Video shows Toronto police swarming man during trespassing arrest
CBC
Toronto police officers swarmed, kicked, punched and elbowed a man while arresting him for allegedly trespassing downtown on Tuesday, video obtained by CBC Toronto shows.
At first, the video shows two police officers struggling to subdue a man in an alley. One officer elbows the man in the back repeatedly, while the other can be seen holding him from behind.
Another officer comes into frame and punches the man in the chest and back. More officers can be seen arriving, swarming the man as the camera captures him being taken to the ground, kicked and handcuffed.
By the end of the video, more than a dozen officers are visible on the scene.
"It seemed so excessive," said Star Spider, the bystander who captured the video near Isabella and Church streets.
Spider told CBC Toronto she's considering filing an official complaint with the Law Enforcement Complaints Agency, formerly the OIPRD — though experts are divided about whether the interaction constitutes police brutality, and Toronto police say the man was physically resisting arrest and uninjured.
Spider says she was grabbing a Bike Share ride across the street Tuesday afternoon, when she saw two police officers interacting with a man who was calling for help and started filming.
Throughout the video, the man pleads for help as the voices of bystanders are heard off-screen asking police what's happening and pleading for them to ease up on the man.
"I was using lots of expletives because I couldn't really believe what I was seeing," Spider said in an interview Wednesday.
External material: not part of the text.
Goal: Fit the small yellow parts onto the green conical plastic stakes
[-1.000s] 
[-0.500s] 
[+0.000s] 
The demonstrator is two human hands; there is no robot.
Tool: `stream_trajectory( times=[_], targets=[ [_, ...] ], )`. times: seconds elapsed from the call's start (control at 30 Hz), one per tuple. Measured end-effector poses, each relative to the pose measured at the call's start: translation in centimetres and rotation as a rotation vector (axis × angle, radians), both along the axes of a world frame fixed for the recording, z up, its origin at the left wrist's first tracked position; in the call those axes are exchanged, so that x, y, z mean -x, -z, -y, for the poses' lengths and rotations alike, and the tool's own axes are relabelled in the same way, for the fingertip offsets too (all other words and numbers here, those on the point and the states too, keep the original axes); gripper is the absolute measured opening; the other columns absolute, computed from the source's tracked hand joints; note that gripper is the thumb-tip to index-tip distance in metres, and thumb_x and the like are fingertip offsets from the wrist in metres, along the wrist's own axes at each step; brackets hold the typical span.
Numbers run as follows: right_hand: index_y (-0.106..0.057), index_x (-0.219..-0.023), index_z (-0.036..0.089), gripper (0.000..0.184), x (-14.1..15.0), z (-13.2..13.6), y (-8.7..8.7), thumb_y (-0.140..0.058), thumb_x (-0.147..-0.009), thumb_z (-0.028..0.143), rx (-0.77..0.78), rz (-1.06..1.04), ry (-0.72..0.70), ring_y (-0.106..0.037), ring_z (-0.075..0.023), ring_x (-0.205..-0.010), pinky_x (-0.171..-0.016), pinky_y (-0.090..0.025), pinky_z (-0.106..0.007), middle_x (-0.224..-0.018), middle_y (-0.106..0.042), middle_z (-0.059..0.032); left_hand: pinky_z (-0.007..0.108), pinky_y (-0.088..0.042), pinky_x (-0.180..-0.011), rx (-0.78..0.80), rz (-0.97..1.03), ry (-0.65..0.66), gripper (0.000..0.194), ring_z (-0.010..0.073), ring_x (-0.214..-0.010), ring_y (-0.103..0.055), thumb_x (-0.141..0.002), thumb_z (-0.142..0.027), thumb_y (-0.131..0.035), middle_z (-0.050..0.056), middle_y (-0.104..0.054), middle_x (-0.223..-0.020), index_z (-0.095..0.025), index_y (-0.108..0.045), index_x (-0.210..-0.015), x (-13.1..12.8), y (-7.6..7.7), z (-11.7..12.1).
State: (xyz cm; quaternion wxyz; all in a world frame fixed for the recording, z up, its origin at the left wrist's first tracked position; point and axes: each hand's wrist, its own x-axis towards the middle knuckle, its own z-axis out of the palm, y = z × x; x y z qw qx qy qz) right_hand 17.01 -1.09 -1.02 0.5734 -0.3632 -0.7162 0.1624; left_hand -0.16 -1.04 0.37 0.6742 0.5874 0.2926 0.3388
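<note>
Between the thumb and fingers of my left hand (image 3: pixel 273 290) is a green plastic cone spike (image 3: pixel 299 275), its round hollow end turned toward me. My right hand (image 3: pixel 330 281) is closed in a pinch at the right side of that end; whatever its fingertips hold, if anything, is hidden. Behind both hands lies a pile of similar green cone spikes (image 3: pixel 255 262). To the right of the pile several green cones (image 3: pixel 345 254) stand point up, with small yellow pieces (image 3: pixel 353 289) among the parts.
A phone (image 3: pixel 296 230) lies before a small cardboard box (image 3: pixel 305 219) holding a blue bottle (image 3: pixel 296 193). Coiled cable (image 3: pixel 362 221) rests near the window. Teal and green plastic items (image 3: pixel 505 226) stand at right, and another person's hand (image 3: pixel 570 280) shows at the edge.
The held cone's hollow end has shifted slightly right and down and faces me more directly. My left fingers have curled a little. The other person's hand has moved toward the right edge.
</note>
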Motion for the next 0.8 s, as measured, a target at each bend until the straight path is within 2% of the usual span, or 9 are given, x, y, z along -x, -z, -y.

After the arrest, Spider said she could see blood coming from the man's head. Police later said in an email the man was not seriously injured and required no medical attention.
Police were responding to multiple complaints of trespassing from property management of a building near the corner of Isabella and Church streets, Toronto police spokesperson Stephanie Sayer said in an email.
Officers were trying to remove the accused from the property and arrest him, she said. When the man physically resisted, the officers requested assistance, she said.
There was a high police presence in the area, Sayer said. So several officers responded to the call in a short time, until over a dozen officers were on scene.
"When an officer broadcasts 'officer needs assistance,' nearby officers respond quickly, as they have no other information other than the officer needs help," she said.